情報処理安全確保支援士試験 令和7年秋期午前Ⅱ Pass the Hash攻撃

出典:令和7年秋期 午前Ⅱ 問2 分野:セキュリティ / 情報セキュリティ
Pass the Hash攻撃はどれか。
  • ア:パスワードのハッシュ値から導出された平文パスワードを使ってログインする。
  • イ:パスワードのハッシュ値だけでログインできる仕組みを悪用してログインする。
  • ウ:パスワードを固定し,利用者IDの文字列のハッシュ化を繰り返しながら様々な利用者IDを試してログインする。
  • エ:ハッシュ化されずに保存されている平文パスワードを使ってログインする。
解説

Pass the Hash攻撃は、平文パスワードを入手しなくても、認証に用いられるパスワードのハッシュ値を盗み、そのハッシュ値をそのまま使って認証を通過する攻撃です。

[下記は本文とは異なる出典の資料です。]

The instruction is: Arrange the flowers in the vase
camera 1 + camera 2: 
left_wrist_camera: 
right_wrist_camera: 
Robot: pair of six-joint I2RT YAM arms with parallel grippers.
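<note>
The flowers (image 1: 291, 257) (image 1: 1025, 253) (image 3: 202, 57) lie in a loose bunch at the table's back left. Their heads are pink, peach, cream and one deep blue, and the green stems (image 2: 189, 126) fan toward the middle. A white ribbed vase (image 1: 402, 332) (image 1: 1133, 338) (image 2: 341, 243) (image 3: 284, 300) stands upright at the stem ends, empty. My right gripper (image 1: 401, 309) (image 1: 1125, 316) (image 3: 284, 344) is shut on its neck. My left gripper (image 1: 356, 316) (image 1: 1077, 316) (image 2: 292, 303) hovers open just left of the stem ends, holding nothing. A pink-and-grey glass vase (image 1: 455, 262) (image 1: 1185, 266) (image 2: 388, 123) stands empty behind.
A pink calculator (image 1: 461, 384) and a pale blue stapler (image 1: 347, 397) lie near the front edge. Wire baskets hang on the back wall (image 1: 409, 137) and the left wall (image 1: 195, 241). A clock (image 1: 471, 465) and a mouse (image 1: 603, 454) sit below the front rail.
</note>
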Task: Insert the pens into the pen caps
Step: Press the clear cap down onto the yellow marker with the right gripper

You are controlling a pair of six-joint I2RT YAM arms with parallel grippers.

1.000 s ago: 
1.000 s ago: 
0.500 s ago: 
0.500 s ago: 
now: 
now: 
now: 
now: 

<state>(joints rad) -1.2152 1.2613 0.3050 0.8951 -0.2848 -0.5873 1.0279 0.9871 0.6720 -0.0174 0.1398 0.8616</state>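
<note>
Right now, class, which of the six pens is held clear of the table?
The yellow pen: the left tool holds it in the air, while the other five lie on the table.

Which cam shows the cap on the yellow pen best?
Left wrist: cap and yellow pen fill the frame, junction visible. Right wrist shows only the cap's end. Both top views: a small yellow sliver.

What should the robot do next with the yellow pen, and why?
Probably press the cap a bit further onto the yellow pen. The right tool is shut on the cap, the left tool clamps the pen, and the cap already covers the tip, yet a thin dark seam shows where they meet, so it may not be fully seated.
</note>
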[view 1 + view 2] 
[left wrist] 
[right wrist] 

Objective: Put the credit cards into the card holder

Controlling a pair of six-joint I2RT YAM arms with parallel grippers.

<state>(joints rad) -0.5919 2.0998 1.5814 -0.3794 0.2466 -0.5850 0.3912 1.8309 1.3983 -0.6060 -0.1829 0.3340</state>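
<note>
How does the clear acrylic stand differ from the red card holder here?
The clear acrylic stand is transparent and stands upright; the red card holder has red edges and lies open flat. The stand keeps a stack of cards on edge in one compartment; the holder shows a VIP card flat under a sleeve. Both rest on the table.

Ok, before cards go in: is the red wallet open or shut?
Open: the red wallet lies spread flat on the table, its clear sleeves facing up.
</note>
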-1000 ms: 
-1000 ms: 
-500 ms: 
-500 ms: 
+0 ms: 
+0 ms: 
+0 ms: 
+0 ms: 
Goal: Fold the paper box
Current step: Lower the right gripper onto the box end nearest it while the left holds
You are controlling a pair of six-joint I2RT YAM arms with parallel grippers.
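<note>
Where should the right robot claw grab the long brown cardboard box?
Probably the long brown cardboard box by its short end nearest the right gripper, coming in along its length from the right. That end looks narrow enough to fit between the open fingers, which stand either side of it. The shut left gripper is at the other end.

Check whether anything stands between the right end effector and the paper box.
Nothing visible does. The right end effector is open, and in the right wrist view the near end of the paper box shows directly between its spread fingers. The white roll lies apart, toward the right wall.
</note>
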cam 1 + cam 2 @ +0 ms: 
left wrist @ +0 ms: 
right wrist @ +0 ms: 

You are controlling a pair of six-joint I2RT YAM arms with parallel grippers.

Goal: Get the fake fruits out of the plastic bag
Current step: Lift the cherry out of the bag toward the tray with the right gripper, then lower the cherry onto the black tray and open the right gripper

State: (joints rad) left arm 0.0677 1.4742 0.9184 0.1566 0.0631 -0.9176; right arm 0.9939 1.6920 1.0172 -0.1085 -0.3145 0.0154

特にWindows環境では、NTLM認証でハッシュ値が認証情報として悪用されることがあります。

したがってが適切です。

❌他選択肢が誤りの理由
ア:パスワードのハッシュ値から導出された平文パスワードを使ってログインする。
⇒ハッシュ値から平文を導出して使う攻撃であり、パスワードクラックの方向性です。
ウ:パスワードを固定し,利用者IDの文字列のハッシュ化を繰り返しながら様々な利用者IDを試してログインする。
⇒利用者IDを総当たりするような攻撃で、Pass the Hashとは異なります。
エ:ハッシュ化されずに保存されている平文パスワードを使ってログインする。
⇒平文パスワードを用いたなりすましであり、Pass the Hashではありません。
TSUNAGARU-ADVICE

まず押さえたいこと

Pass the Hash攻撃は、平文パスワードを知らなくても、取得したハッシュ値そのものを使って認証を通そうとする攻撃です。

迷ったときの判断軸

この攻撃の本質は、ハッシュ値を解析して元のパスワードを求めることではなく、ハッシュ値自体を認証情報として使うことにあります。したがって、平文パスワードを使う説明はPass the Hashではありません。

科目Bにつなげるために

科目Bでは、認証情報が漏えいしたときに、漏れたのが平文なのか、ハッシュ値なのか、トークンなのかで攻撃手法や対策を切り分ける力が問われます。名前だけで覚えるのではなく、何をそのまま使って不正利用する攻撃なのかまで結び付けて理解しておきましょう。